BRAZIL WINS THE RASPBERRY PI OVERCLOCKING OLYMPICS

[Alex Rissato] proudly reports that he now holds the record for greatest benchmark score on HWBOT (machine translation); something he sees not only as a personal accomplishment however admirably, of national pride. Overclocking a Raspberry Pi is not as simple as achieving the greatest operational clock rate. A record constitutes just the right combination of CPU clock, memory clock, GPU clock as well as lastly the CPU core voltage. If you’ve handled to create that special sauce, the combination must be satisfactorily cooled as well as most significantly be steady sufficient to pass an actual performance benchmark.

More POWAAA to the CPU!
[Alex] realized that the primary hurdle to achieving the preferred CPU clock was the internally produced as well as hence restricted, CPU core voltage; This is externally LC filtered as well as directed back to the CPU on a stock Pi. [Alex] de-soldered the filter on the PCB as well as provided the CPU with an externally produced core voltage.

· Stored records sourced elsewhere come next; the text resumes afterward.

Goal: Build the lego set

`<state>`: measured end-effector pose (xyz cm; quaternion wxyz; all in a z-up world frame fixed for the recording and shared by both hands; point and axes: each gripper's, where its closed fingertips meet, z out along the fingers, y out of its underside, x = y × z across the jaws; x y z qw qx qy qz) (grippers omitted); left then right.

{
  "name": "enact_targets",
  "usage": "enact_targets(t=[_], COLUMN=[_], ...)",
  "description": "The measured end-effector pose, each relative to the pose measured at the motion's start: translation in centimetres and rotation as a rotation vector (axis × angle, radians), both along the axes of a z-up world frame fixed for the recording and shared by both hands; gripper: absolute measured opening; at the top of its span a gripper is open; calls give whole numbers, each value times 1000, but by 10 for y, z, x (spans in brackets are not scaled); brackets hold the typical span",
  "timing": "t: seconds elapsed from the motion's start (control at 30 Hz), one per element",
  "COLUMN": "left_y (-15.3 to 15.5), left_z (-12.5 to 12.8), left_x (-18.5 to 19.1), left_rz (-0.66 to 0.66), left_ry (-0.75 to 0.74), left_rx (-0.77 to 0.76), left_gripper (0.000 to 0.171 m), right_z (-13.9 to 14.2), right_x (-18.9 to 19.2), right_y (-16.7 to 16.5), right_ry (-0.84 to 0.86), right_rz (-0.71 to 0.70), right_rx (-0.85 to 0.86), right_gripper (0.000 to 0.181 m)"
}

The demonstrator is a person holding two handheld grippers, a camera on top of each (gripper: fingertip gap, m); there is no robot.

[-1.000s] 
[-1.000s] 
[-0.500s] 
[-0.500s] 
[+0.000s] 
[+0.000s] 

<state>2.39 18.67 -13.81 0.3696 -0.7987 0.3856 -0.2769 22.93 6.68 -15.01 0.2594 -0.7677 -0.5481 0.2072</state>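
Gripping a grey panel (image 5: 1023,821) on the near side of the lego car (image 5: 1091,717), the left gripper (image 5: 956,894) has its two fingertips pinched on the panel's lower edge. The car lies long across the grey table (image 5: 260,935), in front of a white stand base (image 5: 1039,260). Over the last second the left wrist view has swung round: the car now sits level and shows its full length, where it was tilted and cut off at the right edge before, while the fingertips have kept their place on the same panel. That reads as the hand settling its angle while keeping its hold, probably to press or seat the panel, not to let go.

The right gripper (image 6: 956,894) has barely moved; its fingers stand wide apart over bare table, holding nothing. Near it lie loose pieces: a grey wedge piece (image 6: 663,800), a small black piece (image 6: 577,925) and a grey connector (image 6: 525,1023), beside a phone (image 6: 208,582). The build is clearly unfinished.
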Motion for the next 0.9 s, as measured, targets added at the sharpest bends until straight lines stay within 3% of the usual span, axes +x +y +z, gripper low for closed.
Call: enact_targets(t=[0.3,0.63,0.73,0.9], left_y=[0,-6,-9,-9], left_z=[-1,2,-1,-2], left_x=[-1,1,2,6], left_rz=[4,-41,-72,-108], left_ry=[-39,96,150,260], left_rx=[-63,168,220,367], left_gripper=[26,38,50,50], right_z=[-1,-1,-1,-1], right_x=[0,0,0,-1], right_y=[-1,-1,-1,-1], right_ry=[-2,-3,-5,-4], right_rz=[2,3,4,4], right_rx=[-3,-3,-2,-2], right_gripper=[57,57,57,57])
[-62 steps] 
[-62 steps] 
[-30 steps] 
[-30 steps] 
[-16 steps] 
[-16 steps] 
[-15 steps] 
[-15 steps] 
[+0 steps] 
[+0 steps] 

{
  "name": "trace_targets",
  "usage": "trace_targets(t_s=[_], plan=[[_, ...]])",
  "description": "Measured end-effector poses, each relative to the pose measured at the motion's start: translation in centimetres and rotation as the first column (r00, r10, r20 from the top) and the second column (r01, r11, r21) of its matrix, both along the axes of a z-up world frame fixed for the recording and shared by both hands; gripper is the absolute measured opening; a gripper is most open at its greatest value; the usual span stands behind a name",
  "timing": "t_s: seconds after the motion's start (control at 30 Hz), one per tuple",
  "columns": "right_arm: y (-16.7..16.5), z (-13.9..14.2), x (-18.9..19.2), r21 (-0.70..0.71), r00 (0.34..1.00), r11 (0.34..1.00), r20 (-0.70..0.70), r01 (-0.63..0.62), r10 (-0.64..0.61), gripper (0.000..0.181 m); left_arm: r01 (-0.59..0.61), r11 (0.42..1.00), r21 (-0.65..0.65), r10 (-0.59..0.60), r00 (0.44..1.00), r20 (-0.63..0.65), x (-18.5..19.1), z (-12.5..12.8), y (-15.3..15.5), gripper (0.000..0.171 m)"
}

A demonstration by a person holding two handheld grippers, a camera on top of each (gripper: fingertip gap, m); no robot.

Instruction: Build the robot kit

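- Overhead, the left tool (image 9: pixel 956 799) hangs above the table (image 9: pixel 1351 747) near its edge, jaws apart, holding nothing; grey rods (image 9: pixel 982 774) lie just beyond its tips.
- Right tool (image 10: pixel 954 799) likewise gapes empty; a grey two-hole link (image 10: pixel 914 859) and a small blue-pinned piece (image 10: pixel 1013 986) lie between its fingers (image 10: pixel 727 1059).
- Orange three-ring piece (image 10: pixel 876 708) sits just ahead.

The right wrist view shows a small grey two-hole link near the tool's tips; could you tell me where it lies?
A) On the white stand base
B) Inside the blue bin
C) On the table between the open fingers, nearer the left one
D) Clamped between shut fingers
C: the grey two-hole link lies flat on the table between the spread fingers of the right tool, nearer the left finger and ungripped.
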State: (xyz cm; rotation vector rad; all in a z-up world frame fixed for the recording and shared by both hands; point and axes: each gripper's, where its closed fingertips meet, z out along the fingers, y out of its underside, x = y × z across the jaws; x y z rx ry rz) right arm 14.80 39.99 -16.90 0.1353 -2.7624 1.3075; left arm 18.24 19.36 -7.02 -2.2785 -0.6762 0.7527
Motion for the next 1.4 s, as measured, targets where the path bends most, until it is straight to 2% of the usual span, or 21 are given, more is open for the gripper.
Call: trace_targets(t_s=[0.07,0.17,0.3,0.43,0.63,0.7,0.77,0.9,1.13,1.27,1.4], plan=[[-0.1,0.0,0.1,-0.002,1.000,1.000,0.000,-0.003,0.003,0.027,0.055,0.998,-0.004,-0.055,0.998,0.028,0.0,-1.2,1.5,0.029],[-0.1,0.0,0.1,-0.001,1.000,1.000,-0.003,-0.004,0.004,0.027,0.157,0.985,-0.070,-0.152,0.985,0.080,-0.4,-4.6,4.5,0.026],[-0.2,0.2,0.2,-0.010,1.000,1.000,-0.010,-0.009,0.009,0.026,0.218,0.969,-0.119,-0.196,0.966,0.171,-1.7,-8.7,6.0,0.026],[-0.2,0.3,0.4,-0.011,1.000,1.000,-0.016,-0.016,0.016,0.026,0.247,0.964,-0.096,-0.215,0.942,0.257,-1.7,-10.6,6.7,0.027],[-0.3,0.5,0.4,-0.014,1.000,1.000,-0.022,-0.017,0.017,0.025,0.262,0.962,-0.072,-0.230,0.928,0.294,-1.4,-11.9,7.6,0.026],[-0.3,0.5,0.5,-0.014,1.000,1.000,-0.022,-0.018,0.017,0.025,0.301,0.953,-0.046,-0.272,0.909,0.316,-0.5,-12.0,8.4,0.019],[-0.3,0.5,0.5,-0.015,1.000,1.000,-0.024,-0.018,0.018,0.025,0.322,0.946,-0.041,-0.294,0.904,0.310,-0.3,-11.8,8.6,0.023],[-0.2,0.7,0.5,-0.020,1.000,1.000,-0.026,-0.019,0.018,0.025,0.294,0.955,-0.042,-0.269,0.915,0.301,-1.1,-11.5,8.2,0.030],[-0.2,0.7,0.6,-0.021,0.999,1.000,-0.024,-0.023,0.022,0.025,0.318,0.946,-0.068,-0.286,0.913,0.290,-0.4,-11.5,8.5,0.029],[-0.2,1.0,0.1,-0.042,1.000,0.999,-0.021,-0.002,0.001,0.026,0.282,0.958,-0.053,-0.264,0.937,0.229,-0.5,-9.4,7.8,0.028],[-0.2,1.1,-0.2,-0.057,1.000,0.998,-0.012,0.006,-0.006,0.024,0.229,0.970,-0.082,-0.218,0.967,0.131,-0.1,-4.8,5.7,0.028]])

Next, the cooling had to be tended to. Air cooling just wouldn’t cut it, so a Peltier based heatsink interface had to be devised with the hot side immersed in a container of salt water. all of this equated to a comfy 16C at a clock speed of 1600 MHz.

Was all the effort justified? We definitely believe it was! Despite falling short of the Pi zero CPU clock rate record, currently set at 1620MHz,  [Alex] earned the top area in the HWBOT Prime overclocking benchmark. Brazil can now definitely add this to its trophy cabinet, probably overshadowing the 129 Olympic medals.